Data shown:
==*==

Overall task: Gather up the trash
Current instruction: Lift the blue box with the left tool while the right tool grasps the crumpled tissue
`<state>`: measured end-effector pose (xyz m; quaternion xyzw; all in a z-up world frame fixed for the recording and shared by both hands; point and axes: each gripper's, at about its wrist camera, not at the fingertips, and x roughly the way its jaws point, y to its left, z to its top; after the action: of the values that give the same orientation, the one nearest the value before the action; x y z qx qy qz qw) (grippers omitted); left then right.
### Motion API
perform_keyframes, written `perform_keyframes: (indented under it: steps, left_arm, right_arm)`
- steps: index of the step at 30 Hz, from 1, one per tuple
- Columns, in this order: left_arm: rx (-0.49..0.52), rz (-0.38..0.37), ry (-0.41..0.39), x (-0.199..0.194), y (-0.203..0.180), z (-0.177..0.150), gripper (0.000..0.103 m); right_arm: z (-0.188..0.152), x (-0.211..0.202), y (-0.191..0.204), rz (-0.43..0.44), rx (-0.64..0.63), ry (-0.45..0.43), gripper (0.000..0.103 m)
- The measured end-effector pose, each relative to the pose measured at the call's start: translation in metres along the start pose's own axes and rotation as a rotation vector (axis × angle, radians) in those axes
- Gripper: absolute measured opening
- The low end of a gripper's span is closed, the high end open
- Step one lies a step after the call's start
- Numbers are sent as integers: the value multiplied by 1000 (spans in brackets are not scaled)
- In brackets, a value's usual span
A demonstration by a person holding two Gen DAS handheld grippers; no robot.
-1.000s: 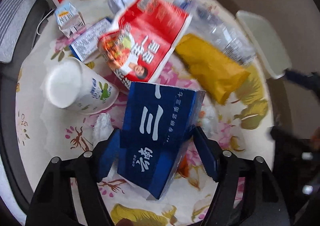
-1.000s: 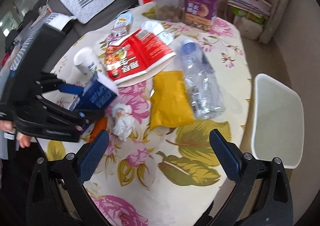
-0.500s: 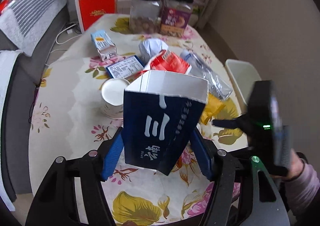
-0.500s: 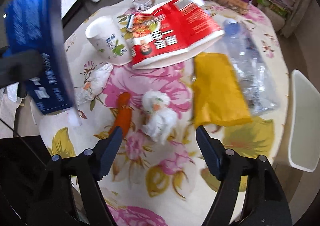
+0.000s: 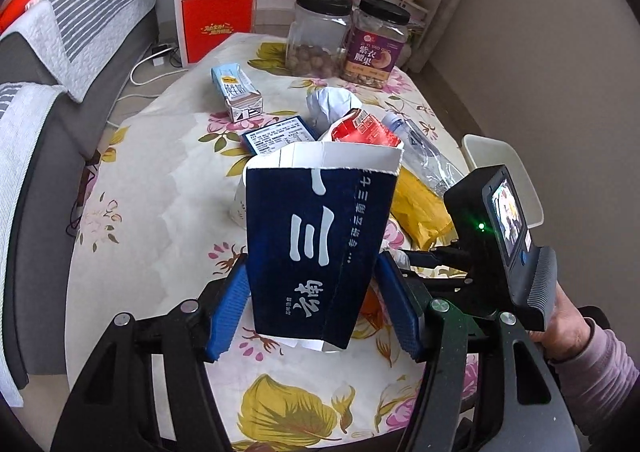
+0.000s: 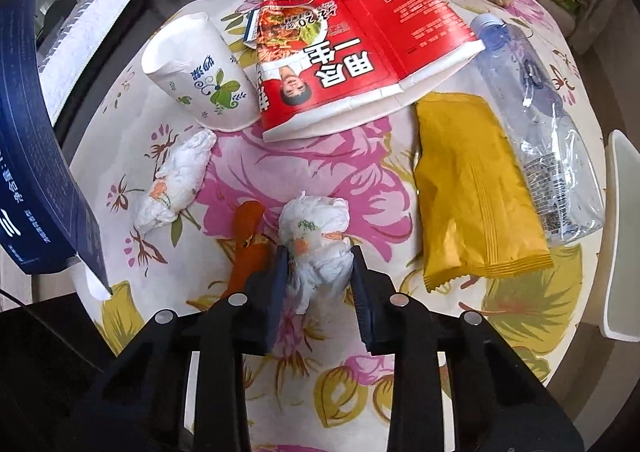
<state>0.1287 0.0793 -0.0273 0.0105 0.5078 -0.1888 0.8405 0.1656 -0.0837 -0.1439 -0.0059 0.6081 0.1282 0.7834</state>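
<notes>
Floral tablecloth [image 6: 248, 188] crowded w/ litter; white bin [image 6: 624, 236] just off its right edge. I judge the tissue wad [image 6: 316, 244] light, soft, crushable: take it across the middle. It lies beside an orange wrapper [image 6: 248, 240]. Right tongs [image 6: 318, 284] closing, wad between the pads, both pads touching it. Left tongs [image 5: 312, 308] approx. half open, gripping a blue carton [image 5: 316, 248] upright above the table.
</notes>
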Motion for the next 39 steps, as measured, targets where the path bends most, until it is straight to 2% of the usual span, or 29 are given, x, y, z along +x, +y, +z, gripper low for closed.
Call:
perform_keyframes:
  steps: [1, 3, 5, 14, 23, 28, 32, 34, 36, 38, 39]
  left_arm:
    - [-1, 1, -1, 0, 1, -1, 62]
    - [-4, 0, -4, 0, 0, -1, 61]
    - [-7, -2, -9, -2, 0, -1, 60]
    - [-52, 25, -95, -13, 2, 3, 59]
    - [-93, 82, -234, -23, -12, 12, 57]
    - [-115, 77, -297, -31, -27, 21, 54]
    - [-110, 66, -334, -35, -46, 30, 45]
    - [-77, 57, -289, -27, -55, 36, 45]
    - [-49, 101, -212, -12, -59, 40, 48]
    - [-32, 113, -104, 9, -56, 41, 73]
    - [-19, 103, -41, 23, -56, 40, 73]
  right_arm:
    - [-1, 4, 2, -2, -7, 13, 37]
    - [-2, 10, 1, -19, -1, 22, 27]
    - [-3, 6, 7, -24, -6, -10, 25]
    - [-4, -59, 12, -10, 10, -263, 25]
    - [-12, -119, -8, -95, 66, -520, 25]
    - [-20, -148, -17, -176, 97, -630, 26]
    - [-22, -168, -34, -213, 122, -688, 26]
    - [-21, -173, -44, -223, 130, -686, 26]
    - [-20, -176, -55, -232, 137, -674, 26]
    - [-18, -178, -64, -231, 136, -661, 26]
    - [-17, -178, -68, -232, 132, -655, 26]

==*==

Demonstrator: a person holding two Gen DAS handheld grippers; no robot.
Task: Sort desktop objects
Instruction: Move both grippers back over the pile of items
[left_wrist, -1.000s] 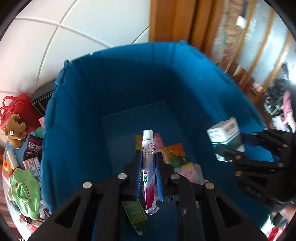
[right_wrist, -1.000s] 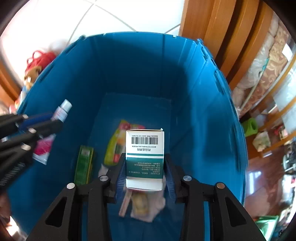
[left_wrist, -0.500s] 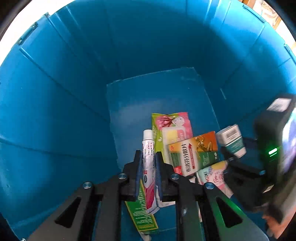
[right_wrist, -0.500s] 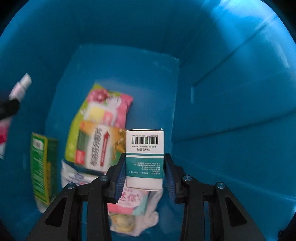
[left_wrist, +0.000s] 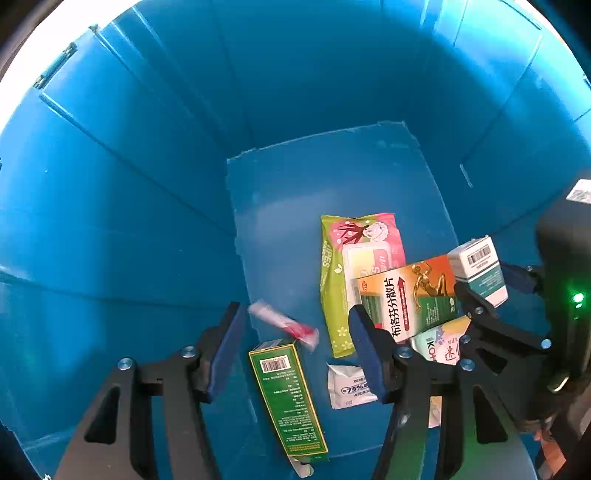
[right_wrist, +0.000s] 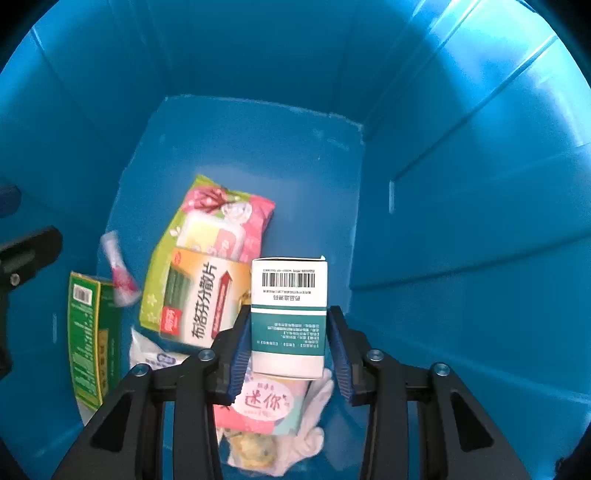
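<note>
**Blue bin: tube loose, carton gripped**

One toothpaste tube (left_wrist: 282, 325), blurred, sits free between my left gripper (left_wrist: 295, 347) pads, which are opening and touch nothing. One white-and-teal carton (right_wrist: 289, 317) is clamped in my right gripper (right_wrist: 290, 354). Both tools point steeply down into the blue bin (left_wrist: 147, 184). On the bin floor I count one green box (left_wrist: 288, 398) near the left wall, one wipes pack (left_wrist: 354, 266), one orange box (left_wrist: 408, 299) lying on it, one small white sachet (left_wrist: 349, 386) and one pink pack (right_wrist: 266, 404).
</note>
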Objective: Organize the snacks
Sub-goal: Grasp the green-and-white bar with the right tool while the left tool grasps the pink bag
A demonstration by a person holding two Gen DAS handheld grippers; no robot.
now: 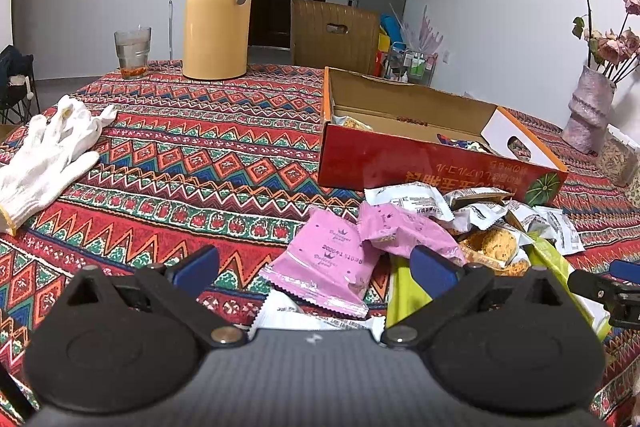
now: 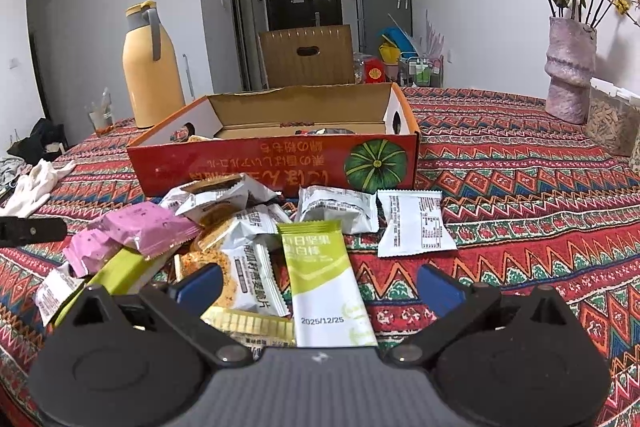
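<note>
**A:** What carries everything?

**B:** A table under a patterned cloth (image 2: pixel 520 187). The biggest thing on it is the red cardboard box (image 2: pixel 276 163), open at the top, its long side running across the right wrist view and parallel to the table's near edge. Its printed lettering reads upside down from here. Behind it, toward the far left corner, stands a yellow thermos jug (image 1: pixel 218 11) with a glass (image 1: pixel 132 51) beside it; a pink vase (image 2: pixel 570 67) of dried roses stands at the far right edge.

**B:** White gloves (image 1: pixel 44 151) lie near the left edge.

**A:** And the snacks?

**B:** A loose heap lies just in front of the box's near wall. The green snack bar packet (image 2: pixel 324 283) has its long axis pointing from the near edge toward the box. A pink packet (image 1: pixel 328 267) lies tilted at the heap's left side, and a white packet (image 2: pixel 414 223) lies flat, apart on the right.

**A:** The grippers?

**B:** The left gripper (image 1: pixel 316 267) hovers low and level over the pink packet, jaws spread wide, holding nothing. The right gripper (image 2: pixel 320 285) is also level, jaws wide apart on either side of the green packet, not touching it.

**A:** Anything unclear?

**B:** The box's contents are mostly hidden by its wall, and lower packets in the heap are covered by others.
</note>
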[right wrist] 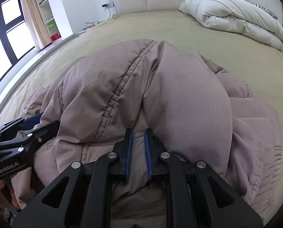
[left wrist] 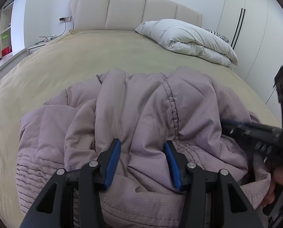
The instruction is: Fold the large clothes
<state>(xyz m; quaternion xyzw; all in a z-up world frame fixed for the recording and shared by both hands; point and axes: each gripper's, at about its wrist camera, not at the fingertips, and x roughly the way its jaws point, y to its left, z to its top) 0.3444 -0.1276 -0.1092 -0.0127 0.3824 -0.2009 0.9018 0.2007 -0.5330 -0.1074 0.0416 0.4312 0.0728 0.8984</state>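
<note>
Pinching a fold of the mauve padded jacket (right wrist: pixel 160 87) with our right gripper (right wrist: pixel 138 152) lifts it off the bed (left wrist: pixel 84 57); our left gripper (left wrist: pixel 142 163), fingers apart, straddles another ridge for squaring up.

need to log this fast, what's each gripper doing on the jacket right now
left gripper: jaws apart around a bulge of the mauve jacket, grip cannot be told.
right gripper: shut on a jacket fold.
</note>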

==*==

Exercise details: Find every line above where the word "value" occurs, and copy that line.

Expected output:
`<state>`: measured end-effector pose (xyz m; quaternion xyzw; all in a z-up world frame fixed for the recording and shared by both hands; point and axes: each gripper's, at about its wrist camera, not at the fingertips, and x roughly the way its jaws point, y to its left, z to its top; after the action: of the values that give the same orientation, the one nearest the value before the action; x y z qx qy qz qw) (grippers omitted); left then right.
- Numbers are sent as integers: the value multiplied by 1000 (spans in brackets are not scaled)
- In brackets, a value's usual span

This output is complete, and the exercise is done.